Start of Block

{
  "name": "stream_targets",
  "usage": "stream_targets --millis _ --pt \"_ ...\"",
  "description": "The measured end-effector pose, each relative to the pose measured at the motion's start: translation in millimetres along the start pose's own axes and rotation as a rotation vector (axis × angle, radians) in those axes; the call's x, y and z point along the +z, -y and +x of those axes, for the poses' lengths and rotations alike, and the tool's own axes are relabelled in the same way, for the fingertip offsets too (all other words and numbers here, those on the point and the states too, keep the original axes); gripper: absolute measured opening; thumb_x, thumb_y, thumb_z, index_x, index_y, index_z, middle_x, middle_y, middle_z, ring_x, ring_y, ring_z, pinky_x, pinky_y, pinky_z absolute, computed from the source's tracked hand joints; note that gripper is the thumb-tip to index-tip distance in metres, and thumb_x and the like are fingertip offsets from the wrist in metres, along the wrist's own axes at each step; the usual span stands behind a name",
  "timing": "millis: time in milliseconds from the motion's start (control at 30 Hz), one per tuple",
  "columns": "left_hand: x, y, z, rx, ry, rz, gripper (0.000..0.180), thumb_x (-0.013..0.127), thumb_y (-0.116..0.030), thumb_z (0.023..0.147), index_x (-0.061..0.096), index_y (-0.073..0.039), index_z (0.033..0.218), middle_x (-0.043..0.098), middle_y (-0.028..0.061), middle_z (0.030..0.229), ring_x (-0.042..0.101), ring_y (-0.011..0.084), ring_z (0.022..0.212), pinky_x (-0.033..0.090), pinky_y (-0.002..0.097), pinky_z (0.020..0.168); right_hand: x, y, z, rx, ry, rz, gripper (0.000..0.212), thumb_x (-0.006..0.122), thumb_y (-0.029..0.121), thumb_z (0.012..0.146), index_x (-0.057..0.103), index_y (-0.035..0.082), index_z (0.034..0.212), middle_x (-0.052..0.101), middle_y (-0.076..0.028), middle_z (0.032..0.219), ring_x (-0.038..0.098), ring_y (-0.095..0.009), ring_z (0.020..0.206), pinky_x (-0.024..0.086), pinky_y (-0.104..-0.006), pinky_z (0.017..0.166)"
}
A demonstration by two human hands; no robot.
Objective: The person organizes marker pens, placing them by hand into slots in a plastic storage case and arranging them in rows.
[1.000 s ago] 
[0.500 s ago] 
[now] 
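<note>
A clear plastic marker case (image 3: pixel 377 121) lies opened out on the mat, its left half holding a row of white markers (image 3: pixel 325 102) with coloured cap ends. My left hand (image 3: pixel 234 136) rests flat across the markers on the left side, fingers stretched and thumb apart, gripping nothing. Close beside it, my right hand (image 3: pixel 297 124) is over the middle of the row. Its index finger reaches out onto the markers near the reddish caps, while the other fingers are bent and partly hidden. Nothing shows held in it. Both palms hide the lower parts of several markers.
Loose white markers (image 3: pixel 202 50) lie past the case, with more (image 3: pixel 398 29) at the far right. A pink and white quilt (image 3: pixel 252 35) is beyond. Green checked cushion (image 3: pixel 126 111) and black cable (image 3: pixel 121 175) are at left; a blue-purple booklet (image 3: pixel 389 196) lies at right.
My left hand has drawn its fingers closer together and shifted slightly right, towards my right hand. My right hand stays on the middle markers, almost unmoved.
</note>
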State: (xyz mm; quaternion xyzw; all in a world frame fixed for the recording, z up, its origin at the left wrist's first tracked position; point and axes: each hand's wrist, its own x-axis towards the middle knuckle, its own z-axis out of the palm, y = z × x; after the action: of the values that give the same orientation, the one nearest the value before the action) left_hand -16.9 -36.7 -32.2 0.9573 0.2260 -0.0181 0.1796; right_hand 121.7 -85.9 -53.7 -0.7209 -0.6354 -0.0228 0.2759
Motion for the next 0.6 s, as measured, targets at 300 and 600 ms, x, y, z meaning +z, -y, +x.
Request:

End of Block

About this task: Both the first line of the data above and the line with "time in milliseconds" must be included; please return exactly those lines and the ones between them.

Solution:
{
  "name": "stream_targets",
  "usage": "stream_targets --millis _ --pt \"_ ...\"",
  "description": "The measured end-effector pose, each relative to the pose measured at the motion's start: translation in millimetres along the start pose's own axes and rotation as a rotation vector (axis × angle, radians) in those axes; the call's x, y and z point along the +z, -y and +x of those axes, for the poses' lengths and rotations alike, and the tool's own axes are relabelled in the same way, for the fingertip offsets too (all other words and numbers here, those on the point and the states too, keep the original axes); gripper: absolute measured opening; thumb_x, thumb_y, thumb_z, index_x, index_y, index_z, middle_x, middle_y, middle_z, ring_x, ring_y, ring_z, pinky_x, pinky_y, pinky_z absolute, computed from the source's tracked hand joints; note that gripper is the thumb-tip to index-tip distance in metres, and thumb_x and the like are fingertip offsets from the wrist in metres, along the wrist's own axes at each step; the usual span stands behind a name",
  "timing": "millis: time in milliseconds from the motion's start (control at 30 Hz), one per tuple",

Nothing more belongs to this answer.